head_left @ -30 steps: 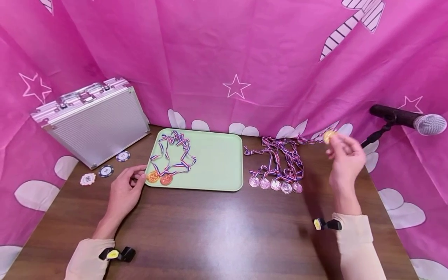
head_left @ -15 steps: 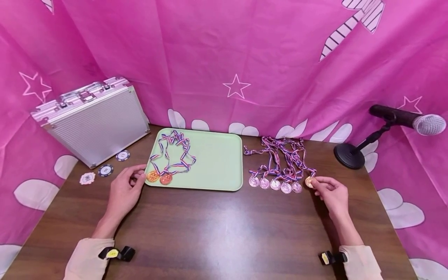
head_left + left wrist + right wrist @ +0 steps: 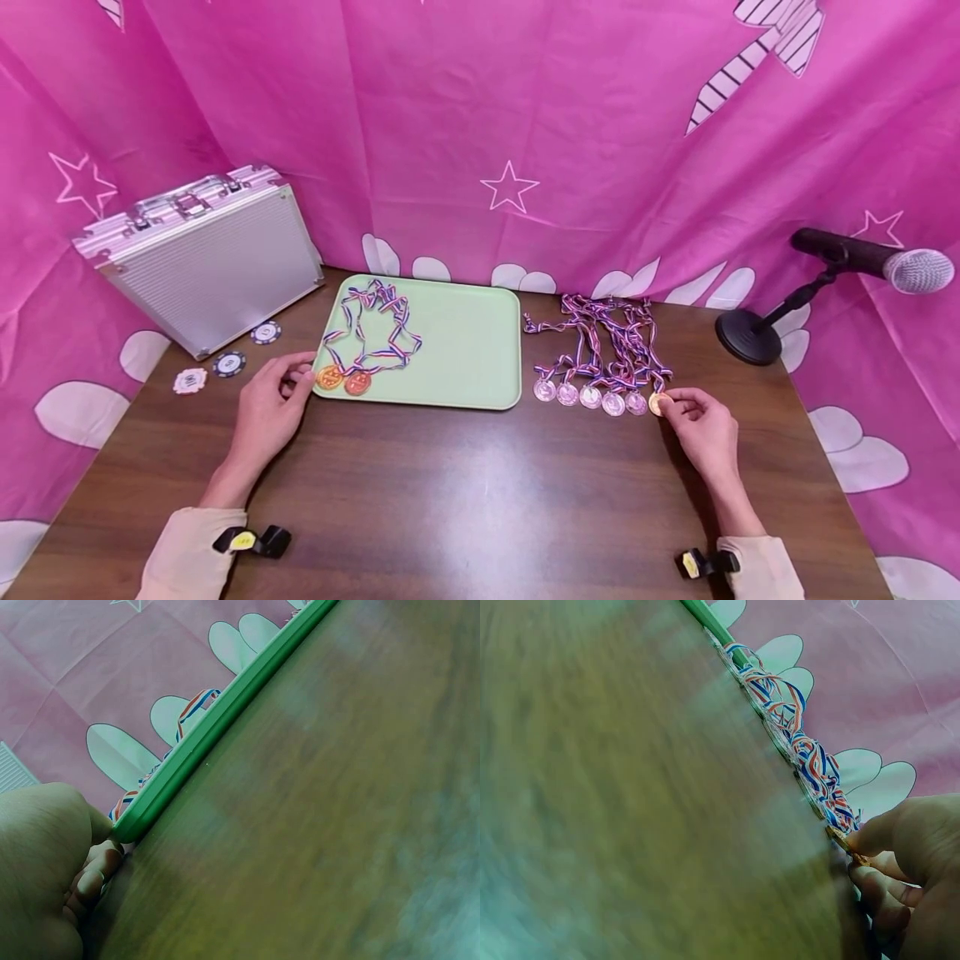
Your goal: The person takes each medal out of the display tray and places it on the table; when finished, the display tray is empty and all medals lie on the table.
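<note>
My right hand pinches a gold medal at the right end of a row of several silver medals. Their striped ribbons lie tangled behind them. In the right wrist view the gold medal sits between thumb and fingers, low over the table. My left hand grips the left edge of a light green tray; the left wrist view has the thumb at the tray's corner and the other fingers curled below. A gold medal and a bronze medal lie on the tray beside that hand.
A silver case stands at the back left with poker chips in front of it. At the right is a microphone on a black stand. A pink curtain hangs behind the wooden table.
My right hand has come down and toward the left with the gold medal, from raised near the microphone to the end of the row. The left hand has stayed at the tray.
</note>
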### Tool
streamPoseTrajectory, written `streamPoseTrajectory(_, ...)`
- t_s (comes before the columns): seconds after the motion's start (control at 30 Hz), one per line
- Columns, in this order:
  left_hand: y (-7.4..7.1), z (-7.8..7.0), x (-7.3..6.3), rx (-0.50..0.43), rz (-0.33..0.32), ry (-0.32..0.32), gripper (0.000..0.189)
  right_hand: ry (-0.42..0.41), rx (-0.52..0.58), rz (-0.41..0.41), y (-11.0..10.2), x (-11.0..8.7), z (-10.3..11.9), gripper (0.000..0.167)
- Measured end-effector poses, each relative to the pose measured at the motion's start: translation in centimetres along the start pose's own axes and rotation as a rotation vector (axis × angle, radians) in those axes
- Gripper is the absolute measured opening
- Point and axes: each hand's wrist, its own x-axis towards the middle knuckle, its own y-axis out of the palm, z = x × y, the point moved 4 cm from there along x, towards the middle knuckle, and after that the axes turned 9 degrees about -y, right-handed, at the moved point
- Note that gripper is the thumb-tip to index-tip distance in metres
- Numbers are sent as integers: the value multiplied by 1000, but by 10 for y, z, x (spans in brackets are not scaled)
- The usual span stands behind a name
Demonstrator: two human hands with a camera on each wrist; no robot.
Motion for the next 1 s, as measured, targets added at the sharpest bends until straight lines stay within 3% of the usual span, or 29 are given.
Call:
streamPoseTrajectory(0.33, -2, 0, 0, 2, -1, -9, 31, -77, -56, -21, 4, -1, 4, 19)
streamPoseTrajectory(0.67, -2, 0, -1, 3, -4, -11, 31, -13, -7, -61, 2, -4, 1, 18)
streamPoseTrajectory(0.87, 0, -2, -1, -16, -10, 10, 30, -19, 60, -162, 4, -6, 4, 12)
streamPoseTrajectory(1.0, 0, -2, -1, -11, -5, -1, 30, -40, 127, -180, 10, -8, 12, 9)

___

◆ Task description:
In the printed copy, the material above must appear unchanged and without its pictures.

◆ Solved problem:
head_left @ -30 steps: 
head_left @ -15 steps: 
head_left + left wrist + right wrist @ +0 steps: 
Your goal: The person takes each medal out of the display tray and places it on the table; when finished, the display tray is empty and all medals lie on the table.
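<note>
My right hand pinches a gold medal at the right end of a row of several silver medals. Their striped ribbons lie tangled behind them. In the right wrist view the gold medal sits between thumb and fingers, low over the table. My left hand grips the left edge of a light green tray; the left wrist view has the thumb at the tray's corner and the other fingers curled below. A gold medal and a bronze medal lie on the tray beside that hand.
A silver case stands at the back left with poker chips in front of it. At the right is a microphone on a black stand. A pink curtain hangs behind the wooden table.
My right hand has come down and toward the left with the gold medal, from raised near the microphone to the end of the row. The left hand has stayed at the tray.
</note>
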### Tool
streamPoseTrajectory, written `streamPoseTrajectory(_, ...)`
- t_s (comes before the columns): seconds after the motion's start (control at 30 Hz), one per line
- Columns, in this order:
  left_hand: y (-7.4..7.1), z (-7.8..7.0), x (-7.3..6.3), rx (-0.50..0.43), rz (-0.33..0.32), ry (-0.32..0.32), gripper (0.000..0.189)
  right_hand: ry (-0.42..0.41), rx (-0.52..0.58), rz (-0.41..0.41), y (-11.0..10.2), x (-11.0..8.7), z (-10.3..11.9), gripper (0.000..0.167)
- Measured end-effector poses, each relative to the pose measured at the motion's start: translation in centimetres along the start pose's own axes and rotation as a rotation vector (axis × angle, radians) in those axes
- Gripper is the absolute measured opening
- Point and axes: each hand's wrist, its own x-axis towards the middle knuckle, its own y-axis out of the palm, z = x × y, the point moved 4 cm from there along x, towards the middle knuckle, and after that the axes turned 9 degrees about -y, right-handed, at the moved point
- Note that gripper is the thumb-tip to index-tip distance in metres
- Numbers are sent as integers: the value multiplied by 1000, but by 10 for y, z, x (spans in brackets are not scaled)
- The usual span stands behind a name
Demonstrator: two human hands with a camera on each wrist; no robot.
Motion for the next 1 s, as measured, targets added at the sharpest bends until straight lines stay within 3% of the usual span, or 29 are given.
Call:
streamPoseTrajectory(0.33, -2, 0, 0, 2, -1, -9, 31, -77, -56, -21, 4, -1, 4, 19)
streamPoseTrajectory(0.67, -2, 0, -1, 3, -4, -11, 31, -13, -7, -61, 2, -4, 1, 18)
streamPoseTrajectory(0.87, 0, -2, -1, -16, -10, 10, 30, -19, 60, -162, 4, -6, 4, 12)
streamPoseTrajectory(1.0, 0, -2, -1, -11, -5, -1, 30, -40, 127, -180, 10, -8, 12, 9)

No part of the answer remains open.